[Exercise objective]: Restate word for word the entries below, starting with the line with "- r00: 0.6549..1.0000" and continuing through the line with "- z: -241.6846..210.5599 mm". Include both of those lines and no others.

**** Records for this task ****

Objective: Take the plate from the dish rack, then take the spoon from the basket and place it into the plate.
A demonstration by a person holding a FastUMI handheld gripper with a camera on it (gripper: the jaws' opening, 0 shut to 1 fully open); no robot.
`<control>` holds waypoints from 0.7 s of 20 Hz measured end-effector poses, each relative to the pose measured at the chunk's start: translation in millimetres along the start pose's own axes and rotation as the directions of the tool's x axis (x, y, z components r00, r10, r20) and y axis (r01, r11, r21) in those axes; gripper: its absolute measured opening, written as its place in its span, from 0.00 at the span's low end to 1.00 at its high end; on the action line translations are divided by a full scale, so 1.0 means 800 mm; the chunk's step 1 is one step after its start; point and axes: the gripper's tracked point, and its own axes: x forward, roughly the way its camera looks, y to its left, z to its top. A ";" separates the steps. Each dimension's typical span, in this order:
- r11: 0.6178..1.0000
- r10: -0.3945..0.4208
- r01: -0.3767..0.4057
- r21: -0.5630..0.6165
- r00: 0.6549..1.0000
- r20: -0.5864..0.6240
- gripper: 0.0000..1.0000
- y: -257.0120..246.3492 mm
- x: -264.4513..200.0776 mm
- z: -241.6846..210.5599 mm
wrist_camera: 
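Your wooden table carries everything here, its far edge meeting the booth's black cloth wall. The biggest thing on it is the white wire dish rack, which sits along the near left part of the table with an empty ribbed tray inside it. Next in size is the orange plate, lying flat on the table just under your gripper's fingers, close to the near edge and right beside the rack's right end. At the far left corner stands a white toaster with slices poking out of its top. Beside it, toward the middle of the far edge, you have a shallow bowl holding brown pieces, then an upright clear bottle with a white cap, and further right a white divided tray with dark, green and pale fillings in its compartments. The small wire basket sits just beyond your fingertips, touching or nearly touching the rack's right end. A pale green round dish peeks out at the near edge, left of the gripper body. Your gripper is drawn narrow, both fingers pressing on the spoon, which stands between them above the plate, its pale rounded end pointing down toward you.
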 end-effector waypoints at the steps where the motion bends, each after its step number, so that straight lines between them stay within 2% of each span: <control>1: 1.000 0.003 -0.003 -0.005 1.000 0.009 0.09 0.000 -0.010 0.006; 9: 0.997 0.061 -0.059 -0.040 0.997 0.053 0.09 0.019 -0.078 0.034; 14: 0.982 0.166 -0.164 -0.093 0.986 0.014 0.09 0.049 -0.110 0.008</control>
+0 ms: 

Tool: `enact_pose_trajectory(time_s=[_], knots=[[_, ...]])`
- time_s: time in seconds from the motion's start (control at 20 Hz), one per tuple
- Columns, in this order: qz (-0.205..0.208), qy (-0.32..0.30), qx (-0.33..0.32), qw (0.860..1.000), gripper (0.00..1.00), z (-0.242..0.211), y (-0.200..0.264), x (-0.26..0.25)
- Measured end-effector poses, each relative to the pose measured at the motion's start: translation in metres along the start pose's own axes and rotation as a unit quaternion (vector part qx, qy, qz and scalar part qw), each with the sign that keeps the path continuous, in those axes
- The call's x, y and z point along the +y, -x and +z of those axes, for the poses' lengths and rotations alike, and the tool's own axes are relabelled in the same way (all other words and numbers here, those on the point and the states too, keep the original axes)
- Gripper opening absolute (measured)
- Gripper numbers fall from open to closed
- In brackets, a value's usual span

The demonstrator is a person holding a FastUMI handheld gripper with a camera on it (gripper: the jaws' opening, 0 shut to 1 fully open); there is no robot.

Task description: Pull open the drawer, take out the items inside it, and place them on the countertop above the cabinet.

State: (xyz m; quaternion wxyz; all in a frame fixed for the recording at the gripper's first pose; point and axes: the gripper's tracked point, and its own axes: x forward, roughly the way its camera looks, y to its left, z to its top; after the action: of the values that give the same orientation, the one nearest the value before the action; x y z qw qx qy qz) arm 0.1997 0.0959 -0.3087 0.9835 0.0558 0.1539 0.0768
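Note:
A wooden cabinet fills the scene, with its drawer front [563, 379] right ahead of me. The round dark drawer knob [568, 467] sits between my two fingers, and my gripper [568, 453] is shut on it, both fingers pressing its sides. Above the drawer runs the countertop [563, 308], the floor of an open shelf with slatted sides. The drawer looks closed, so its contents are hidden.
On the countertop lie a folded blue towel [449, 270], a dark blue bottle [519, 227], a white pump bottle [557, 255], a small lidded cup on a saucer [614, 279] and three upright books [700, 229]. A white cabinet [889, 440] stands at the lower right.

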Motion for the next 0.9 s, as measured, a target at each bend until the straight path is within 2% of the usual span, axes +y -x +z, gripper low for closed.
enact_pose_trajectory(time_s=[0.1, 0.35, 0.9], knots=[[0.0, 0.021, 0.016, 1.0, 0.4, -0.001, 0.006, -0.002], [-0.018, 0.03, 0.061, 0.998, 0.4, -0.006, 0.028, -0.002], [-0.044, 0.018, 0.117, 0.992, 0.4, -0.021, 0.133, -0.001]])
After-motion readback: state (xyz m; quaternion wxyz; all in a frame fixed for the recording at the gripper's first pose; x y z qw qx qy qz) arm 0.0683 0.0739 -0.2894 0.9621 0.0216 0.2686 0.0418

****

[Output for this task]:
- r00: 0.6549..1.0000
- r20: -0.5864..0.6240
- gripper: 0.0000..1.0000
- y: -257.0120..246.3492 mm
- x: -264.4513..200.0776 mm
- z: -241.6846..210.5599 mm

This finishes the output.